Yes, but it can't with the random sampler code as there's no room for that optimization there, the compiler is not able to reduce any of the expressions in the random sampler onto something equivalent that FMA instructions can take advantage of.

One that comes to mind is that Intel processors can perform floating point operations in 80-bit

Can be disabled through compiler flags at least for C and C++ on both GCC and Clang (-fexcess-precision=standard), and the places where that can't be disabled (for example, libm) aren't used by the RandomSampler code, it uses basic arithmetic.

It discusses FME, SSE, 80 bit precision, compiler flags for enabling strict IEEE determinism and more.
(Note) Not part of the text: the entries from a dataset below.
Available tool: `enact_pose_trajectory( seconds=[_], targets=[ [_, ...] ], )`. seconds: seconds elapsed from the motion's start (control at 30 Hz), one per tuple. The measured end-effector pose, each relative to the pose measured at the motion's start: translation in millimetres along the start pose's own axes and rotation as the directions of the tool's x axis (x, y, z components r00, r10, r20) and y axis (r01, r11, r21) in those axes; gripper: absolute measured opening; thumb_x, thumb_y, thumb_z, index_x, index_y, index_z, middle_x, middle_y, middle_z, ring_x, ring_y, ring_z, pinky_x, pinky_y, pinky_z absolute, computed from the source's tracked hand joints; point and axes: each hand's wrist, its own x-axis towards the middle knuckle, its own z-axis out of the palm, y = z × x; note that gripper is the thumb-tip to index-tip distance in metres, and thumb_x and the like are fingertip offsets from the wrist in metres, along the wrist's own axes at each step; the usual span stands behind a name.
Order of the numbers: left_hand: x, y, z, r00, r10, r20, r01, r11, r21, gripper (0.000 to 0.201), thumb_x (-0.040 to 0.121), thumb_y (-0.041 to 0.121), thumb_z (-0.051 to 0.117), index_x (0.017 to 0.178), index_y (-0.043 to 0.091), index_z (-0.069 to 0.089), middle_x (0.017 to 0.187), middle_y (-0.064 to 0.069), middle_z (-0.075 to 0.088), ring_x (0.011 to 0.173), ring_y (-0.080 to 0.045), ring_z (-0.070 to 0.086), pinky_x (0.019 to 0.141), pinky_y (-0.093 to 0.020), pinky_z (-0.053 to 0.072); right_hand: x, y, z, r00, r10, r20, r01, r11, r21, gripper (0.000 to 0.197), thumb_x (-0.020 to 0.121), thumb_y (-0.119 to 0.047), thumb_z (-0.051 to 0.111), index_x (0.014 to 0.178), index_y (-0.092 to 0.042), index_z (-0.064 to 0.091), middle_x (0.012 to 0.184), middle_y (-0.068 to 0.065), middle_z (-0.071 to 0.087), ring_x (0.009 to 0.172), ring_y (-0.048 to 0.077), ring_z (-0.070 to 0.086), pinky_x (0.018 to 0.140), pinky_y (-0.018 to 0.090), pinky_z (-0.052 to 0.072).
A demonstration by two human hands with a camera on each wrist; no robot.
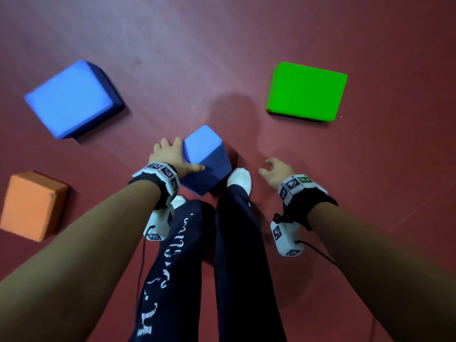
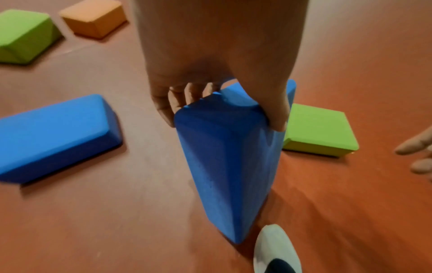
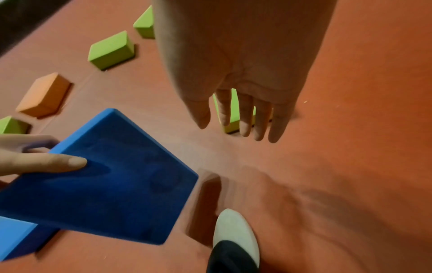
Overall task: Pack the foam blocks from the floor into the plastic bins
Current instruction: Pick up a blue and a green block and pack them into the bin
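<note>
A person's left hand (image 1: 170, 154) grips a blue foam block (image 1: 206, 159) just beyond a white shoe (image 1: 239, 180); the right hand (image 1: 276, 172) hangs loose, holding nothing. Farther off, blue (image 1: 71, 98), orange (image 1: 32, 204) and green (image 1: 306, 91) blocks lie on the red floor (image 1: 185, 70).

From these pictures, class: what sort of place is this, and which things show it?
Probably a gym or soft-play room. A bare red floor fills every view, large foam blocks lie scattered on it, such as a green block and an orange block, and the person wears socks.
</note>
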Motion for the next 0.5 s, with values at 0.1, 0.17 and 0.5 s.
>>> enact_pose_trajectory(
  seconds=[0.1,0.17,0.5],
  targets=[
    [-12.4,44.6,-40.3,0.996,0.013,-0.091,-0.014,1.0,-0.006,0.088,0.064,0.069,0.07,0.12,0.008,0.04,0.126,-0.018,0.049,0.117,-0.038,0.044,0.095,-0.046,0.04,-13.1,14.0,-48.8,0.998,0.028,-0.053,-0.026,0.999,0.044,0.045,0.093,-0.027,0.054,0.135,-0.013,0.049,0.132,0.012,0.055,0.122,0.028,0.051,0.099,0.028,0.038],
    [-11.4,75.1,-65.5,0.982,0.015,-0.19,-0.017,1.0,-0.01,0.086,0.066,0.066,0.071,0.119,0.006,0.039,0.125,-0.018,0.05,0.117,-0.038,0.045,0.093,-0.047,0.04,-7.0,23.2,-83.2,0.993,0.045,-0.107,-0.039,0.998,0.054,0.044,0.093,-0.027,0.054,0.134,-0.012,0.049,0.133,0.012,0.055,0.123,0.029,0.05,0.098,0.029,0.038],
    [73.3,211.6,-70.8,0.91,-0.113,-0.398,-0.002,0.961,-0.277,0.086,0.07,0.059,0.071,0.12,-0.004,0.039,0.121,-0.022,0.047,0.108,-0.042,0.048,0.09,-0.047,0.038,129.9,67.0,-179.6,0.972,0.192,-0.136,-0.154,0.957,0.246,0.046,0.09,-0.023,0.056,0.132,-0.009,0.047,0.13,0.018,0.054,0.117,0.033,0.053,0.092,0.032,0.041]
  ],
)
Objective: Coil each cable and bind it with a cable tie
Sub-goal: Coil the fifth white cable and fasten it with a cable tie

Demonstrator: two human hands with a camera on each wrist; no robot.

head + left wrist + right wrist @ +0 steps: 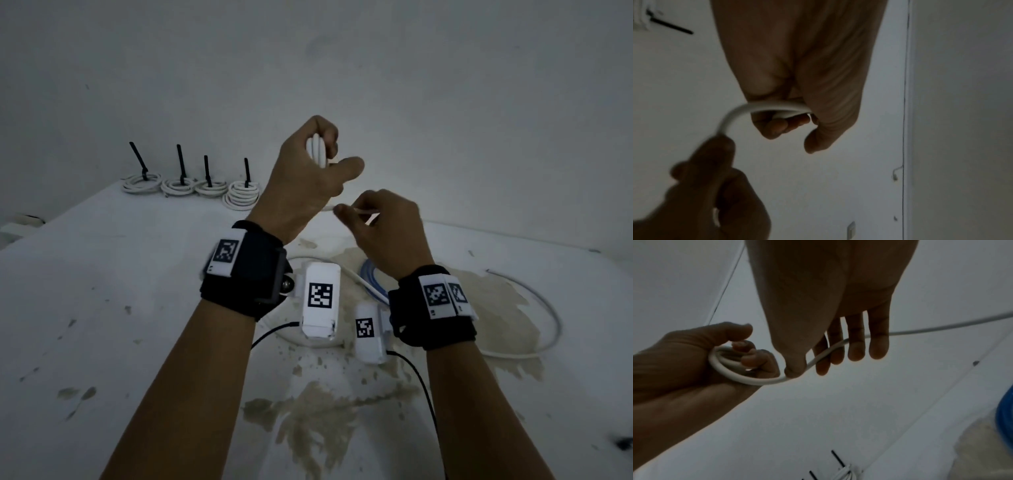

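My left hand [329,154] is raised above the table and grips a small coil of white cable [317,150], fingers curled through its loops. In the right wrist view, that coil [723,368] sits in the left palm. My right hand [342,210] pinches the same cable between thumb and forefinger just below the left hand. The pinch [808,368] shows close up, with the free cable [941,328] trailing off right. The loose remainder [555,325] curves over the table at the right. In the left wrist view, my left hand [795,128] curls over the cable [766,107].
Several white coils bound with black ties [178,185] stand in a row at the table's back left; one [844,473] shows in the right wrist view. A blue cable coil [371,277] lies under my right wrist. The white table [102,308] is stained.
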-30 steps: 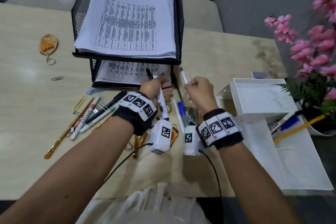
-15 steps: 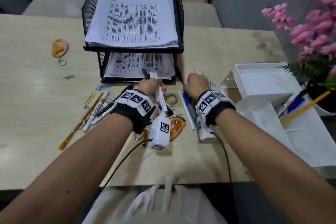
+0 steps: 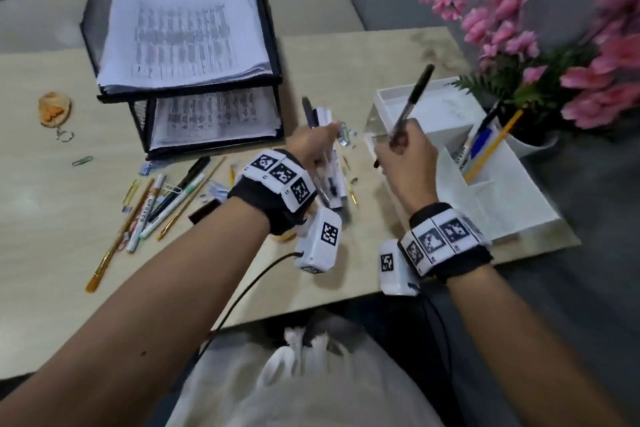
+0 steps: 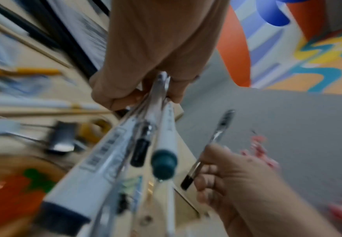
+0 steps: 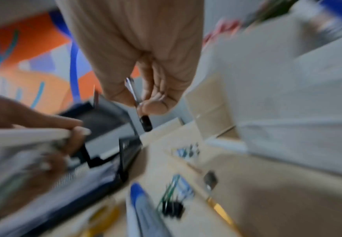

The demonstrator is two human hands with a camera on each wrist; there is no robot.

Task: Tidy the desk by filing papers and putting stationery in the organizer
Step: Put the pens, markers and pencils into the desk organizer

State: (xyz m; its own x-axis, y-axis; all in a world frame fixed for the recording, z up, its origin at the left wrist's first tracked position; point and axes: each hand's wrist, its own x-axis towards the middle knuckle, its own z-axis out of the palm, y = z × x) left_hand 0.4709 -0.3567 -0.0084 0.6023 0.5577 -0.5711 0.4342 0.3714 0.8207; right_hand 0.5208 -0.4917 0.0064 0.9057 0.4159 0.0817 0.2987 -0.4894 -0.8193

There's the compiler flag for the excess precision and the random code can and should be compiled without SIMD optimizations, even though I don't think they apply on that code (so it'd be still fine to use optimizations, because it doesn't apply), maybe on the map operation which could be parallelized: probs.map { $0 * Double(n) / sum } but I'm not yet aware of a fused multiply-divide operation for any ISAs for the inner expresion of the map, and if the outer expression is parallelized it should still yield the same result though if results are stored in order.

What about other compilers, or compilers for other languages?

To be clear, I'm not claiming that you can't achieve determinism, or even that there is a determinism problem with the current implementations. I'm saying that avoiding floating point types in a standard completely sidesteps all these problems.

My uneducated hope is that the implementation can be implemented using integers. Perhaps by limiting the range of inputs to reasonable values.

wolfmcnally commented 5 months ago

I'm open to suggestions, but I think our solution will work for all the compilers and languages of which I am aware, and will require more number theoretic knowledge to replace than I currently possess.